Verizon Business advised customers to slow down and make sure all the other security measures are in place to trap targeted attacks before worrying about replacing SecurID tokens.
Organizations shouldn't make replacing compromised RSA Security
SecurID tokens their top priority, according to a security consultant
at Verizon Business.
Corporate IT departments would be better off beefing up defenses to
stop spear-phishing attacks and increasing network security rather than
rushing to replace compromised tokens, Dave Kennedy, a security analyst
with Verizon Business, wrote June 30 on the company's Security Blog.
Around three-quarters of the cases believed to be secondary attacks
following the SecurID breach used spear phishing e-mail attacks to
install a Trojan on a computer within the targeted organization,
The Trojan installed a keylogger onto the victim's computer to gather
user information such as the hostname, the user ID, PIN code and the
temporary code generated by the SecurID token, Kennedy said. The
harvested information could be used to create a cloned SecurID token to
breach the network, according to Kennedy.

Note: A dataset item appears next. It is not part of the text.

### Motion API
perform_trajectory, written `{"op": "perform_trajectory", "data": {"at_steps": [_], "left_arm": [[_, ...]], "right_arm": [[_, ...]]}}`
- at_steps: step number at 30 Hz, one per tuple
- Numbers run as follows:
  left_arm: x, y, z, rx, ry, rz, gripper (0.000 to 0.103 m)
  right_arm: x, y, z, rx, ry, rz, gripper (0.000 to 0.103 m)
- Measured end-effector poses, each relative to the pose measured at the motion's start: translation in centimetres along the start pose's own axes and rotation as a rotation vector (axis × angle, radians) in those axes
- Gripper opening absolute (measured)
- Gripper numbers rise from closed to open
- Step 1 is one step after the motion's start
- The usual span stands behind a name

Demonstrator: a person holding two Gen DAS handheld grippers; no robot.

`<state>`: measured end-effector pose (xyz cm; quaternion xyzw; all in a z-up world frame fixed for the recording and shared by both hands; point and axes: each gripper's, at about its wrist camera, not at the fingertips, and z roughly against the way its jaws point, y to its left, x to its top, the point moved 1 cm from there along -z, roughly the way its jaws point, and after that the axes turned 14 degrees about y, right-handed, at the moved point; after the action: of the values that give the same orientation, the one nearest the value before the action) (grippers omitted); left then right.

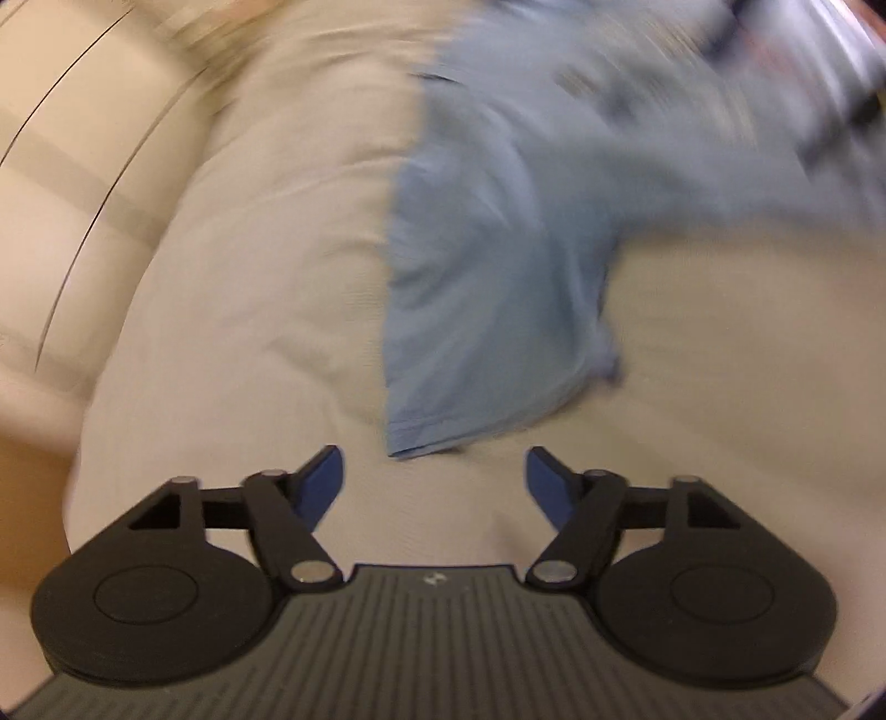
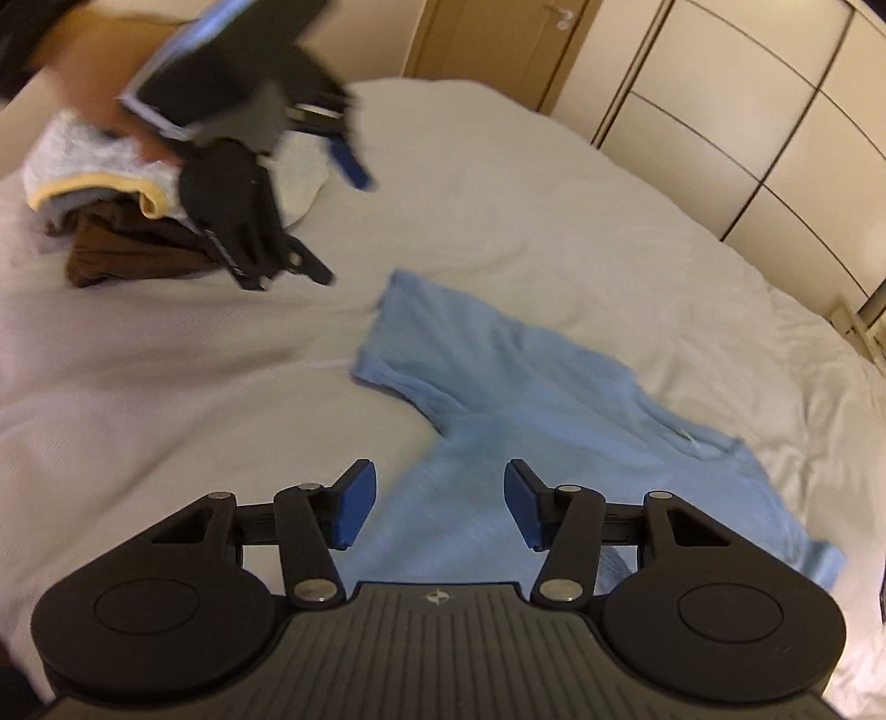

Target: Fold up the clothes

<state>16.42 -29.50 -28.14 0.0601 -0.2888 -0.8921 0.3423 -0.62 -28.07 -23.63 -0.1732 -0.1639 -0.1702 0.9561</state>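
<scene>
A light blue T-shirt [image 2: 554,399] lies spread on the white bed sheet [image 2: 554,194], one sleeve reaching toward the upper left. My right gripper [image 2: 440,504] hovers over the shirt's body, open, its blue pads apart with cloth seen below them but not pinched. In the left wrist view, which is motion-blurred, the same T-shirt [image 1: 498,249] fills the upper right. My left gripper [image 1: 434,482] stands open just below a sleeve hem, with nothing between its fingers. The left gripper [image 2: 332,219] also shows blurred at the upper left of the right wrist view, held in a person's hand.
A pile of clothes [image 2: 111,221], brown cloth under a white piece with yellow trim, sits on the bed at the far left. Cream wardrobe doors [image 2: 747,111] line the right side, and a wooden door [image 2: 498,44] stands behind. The wardrobe [image 1: 66,166] borders the bed.
</scene>
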Motion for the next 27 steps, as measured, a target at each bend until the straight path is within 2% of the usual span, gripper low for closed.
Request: {"op": "perform_trajectory", "data": {"at_steps": [1,3,6,10,15,19,21,26,27], "left_arm": [[-0.3,-0.3,-1.4,0.012,-0.006,-0.081,0.045],[-0.8,-0.8,-4.2,0.035,-0.019,-0.229,0.034],[-0.9,-0.7,-7.0,0.082,-0.059,-0.336,0.035],[-1.0,-0.5,-8.9,0.132,-0.139,-0.471,0.042],[-1.7,-0.2,-9.9,0.166,-0.225,-0.626,0.044],[-2.2,0.1,-10.5,0.171,-0.257,-0.671,0.041],[-2.2,0.2,-10.7,0.163,-0.261,-0.669,0.039],[-1.8,1.0,-10.8,0.146,-0.248,-0.641,0.021],[-1.8,1.2,-10.7,0.143,-0.244,-0.635,0.016]], "right_arm": [[0.9,0.9,-1.1,-0.009,0.01,0.002,0.052],[2.2,2.1,-3.3,-0.022,0.036,-0.007,0.052],[3.7,3.4,-5.7,-0.044,0.053,-0.029,0.052],[5.4,4.3,-8.0,-0.058,0.07,-0.036,0.052],[6.9,5.5,-10.3,-0.087,0.082,0.052,0.052],[7.6,6.7,-11.9,-0.138,0.086,0.146,0.052],[8.0,7.1,-12.5,-0.171,0.083,0.184,0.046],[8.7,7.6,-13.8,-0.222,0.111,0.215,0.035],[8.9,7.6,-13.9,-0.223,0.111,0.209,0.031]]}}
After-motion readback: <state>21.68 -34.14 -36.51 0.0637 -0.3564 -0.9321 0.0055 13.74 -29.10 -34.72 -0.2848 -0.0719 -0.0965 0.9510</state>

"With this the attacker can work backwards to associate a user ID with
token seed and then use the results to impersonate the user," Kennedy
Implementing security measures against spear-phishing attacks will stop
this kind of SecurID-attack from succeeding as well as other targeted
attacks, while replacing the tokens won't do anything about all the
other attacks, Kennedy said. Spear-phishing and other targeted attacks
are a bigger threat to most organizations than the one relying on
cloned SecurID tokens, according to Kennedy.
"All those things we've been encouraging customers to do for years
continue to be essential," Kennedy wrote, noting that the costs of
those measures should already be part of the routine IT budget.
All customers should restrict authentication sessions to known devices
and locations, monitor authentication sessions from unknown devices and
locations while restricting multiple logins from the same user. Kennedy
encouraged IT managers to aggressively investigate suspicious incidents
When RSA Security announced its data breach in March, it immediately
advised customers to strengthen existing security measures such as
detecting unusual logins and escalation of user privileges in order to
detect follow-up attacks.
"Everything known about the RSA breach supports the inference that
nation-state motivated attackers were responsible for the RSA breach,"
Kennedy wrote. Once an organization accepts that the threat may be from
"state-sponsored actors," then the management team has to assess the
likelihood of the RSA attackers targeting the enterprise, Kennedy said.
Rushing to replace the tokens would disrupt operations and require the
organization to dedicate additional resources, especially staff time.
"No knee-jerking allowed," Kenney wrote.
Only a "subset" of enterprises, departments, and individuals should be
taking immediate action against the threat, Kennedy said. He defined
this subset as some government departments, some researchers, some
companies with aggressive international competitors and any entity
already targeted for nation-state espionage.
Companies that are "peers" of Lockheed Martin, Northrop Grumman and the
International Monetary Fund would fall in this category, said Kennedy.
Most customers should plan to replace their existing SecurID
installation, but they can take their time to do so, provided other
security measures are in place, according to Kennedy.
Kennedy closely echoed RSA Security's claim in June that the attackers
were only interested in military information and were focused on
defense contractors. RSA has focused its efforts on replacing the
tokens for customers in the vulnerable category, but has said it will
replace tokens for practically any customer who request to do so.